What you are asked to do: Set out the listing word for word. End with the line that contains "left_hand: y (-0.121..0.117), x".
┌─ Provided information
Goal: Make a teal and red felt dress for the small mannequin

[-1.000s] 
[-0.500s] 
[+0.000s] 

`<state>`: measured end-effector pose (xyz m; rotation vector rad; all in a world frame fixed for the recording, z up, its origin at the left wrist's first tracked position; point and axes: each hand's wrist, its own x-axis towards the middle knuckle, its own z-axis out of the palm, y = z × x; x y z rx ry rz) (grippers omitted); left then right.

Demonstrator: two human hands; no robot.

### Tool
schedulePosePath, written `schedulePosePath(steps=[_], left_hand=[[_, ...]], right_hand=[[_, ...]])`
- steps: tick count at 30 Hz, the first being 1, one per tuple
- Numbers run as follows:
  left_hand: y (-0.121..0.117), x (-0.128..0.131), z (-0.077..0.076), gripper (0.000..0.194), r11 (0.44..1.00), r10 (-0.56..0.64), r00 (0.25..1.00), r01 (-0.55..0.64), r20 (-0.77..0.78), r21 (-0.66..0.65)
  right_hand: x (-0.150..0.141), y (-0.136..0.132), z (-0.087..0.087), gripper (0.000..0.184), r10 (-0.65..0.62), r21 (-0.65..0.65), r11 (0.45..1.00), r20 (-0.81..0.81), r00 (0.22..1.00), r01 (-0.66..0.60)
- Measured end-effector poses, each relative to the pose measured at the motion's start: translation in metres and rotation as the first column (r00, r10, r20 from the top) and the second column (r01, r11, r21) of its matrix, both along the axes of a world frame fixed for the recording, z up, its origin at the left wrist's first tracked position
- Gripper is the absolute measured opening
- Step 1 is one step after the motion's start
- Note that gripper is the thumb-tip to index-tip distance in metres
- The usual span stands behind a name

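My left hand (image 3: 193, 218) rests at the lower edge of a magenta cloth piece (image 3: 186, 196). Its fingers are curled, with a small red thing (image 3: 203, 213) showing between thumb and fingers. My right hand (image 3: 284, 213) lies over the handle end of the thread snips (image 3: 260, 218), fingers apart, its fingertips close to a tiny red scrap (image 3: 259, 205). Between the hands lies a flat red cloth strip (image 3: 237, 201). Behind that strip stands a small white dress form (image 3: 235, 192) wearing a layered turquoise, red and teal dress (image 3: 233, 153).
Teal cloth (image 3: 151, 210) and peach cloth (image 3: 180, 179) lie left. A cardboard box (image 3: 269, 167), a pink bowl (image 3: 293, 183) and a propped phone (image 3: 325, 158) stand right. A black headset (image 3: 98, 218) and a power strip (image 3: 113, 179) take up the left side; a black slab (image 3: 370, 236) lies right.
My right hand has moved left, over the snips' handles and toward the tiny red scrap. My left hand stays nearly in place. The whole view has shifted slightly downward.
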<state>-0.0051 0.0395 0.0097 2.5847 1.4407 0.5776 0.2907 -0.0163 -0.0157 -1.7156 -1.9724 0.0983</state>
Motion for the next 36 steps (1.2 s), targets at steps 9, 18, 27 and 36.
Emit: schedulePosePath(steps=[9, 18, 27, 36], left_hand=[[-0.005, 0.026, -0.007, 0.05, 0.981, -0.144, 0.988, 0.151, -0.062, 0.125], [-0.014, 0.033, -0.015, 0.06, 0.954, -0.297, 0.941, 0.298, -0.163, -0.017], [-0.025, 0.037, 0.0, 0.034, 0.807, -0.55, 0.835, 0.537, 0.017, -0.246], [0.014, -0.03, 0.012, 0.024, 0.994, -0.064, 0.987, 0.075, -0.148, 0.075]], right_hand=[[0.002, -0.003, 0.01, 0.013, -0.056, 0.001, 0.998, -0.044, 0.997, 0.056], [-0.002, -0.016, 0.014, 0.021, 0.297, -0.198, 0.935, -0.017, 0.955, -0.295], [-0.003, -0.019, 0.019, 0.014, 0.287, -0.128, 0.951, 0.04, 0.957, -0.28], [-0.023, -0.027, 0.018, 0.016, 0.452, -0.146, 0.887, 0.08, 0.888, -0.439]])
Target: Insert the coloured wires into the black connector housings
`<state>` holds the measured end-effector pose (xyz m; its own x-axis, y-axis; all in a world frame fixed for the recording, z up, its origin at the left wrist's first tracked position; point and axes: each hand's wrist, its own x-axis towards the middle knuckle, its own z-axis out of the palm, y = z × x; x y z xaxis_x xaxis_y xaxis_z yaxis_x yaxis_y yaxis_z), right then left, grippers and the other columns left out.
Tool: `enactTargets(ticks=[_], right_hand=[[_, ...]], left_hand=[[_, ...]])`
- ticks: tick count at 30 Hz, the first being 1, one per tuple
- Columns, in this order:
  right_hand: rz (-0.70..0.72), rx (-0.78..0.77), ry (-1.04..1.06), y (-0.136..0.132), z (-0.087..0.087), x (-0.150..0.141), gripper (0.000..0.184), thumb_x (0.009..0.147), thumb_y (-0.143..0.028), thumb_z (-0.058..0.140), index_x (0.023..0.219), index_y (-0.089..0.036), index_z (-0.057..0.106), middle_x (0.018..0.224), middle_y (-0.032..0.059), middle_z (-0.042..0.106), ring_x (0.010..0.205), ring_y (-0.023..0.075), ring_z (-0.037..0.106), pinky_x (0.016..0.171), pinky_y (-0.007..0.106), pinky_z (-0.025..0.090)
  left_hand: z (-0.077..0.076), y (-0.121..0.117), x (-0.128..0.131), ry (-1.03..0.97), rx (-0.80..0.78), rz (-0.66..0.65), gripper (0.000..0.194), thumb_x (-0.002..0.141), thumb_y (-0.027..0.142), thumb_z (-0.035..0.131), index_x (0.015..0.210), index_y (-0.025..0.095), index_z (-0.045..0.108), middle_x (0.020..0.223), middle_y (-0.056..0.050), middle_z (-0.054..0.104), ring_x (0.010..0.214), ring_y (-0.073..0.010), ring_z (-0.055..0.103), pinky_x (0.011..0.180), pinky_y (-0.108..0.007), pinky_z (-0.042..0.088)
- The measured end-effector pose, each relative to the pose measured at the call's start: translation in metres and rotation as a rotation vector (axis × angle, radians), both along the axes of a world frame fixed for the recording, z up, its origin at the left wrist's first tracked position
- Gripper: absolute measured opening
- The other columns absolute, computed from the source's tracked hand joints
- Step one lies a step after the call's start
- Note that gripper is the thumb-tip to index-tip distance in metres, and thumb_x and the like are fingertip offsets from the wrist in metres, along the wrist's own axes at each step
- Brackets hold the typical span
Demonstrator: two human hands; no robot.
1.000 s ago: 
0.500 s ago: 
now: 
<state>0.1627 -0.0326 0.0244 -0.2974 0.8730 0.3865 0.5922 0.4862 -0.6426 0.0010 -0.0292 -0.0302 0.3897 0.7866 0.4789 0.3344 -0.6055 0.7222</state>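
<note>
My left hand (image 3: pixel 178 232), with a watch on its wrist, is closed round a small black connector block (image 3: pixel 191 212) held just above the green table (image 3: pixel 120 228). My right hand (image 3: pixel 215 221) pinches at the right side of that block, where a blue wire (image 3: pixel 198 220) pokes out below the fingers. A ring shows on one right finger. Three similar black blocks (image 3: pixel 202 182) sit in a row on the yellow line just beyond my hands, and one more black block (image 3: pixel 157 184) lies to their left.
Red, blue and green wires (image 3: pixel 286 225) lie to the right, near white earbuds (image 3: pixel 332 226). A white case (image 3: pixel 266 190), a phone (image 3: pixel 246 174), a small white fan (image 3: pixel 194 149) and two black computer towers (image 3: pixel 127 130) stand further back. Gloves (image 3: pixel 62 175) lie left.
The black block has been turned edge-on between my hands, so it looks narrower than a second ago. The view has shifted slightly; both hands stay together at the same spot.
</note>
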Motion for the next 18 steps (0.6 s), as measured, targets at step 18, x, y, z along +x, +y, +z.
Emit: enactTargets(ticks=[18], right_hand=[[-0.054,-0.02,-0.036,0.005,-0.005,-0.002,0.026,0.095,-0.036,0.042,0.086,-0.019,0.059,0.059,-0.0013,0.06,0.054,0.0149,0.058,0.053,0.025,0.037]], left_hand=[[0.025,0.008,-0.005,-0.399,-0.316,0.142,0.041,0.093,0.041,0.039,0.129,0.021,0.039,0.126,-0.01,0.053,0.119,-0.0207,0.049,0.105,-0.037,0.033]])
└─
Response area:
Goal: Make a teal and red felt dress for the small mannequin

[-1.000s] 
[-0.500s] 
[+0.000s] 

`<state>`: measured end-effector pose (xyz m; rotation vector rad; all in a world frame fixed for the recording, z up, its origin at the left wrist's first tracked position; point and axes: each hand's wrist, its own x-axis towards the middle knuckle, its own z-axis out of the palm, y = z × x; x y z rx ry rz) (grippers omitted); left then right.

Demonstrator: two human hands; no robot.

### Tool
schedulePosePath, written `schedulePosePath(steps=[_], left_hand=[[_, ...]], right_hand=[[_, ...]])`
- steps: tick count at 30 Hz, the first being 1, one per tuple
- Numbers run as follows:
  left_hand: y (-0.121..0.117), x (-0.128..0.131), z (-0.077..0.076), gripper (0.000..0.194), r11 (0.44..1.00), r10 (-0.56..0.64), r00 (0.25..1.00), r01 (-0.55..0.64), r20 (-0.77..0.78), r21 (-0.66..0.65)

No more output is required for the exercise.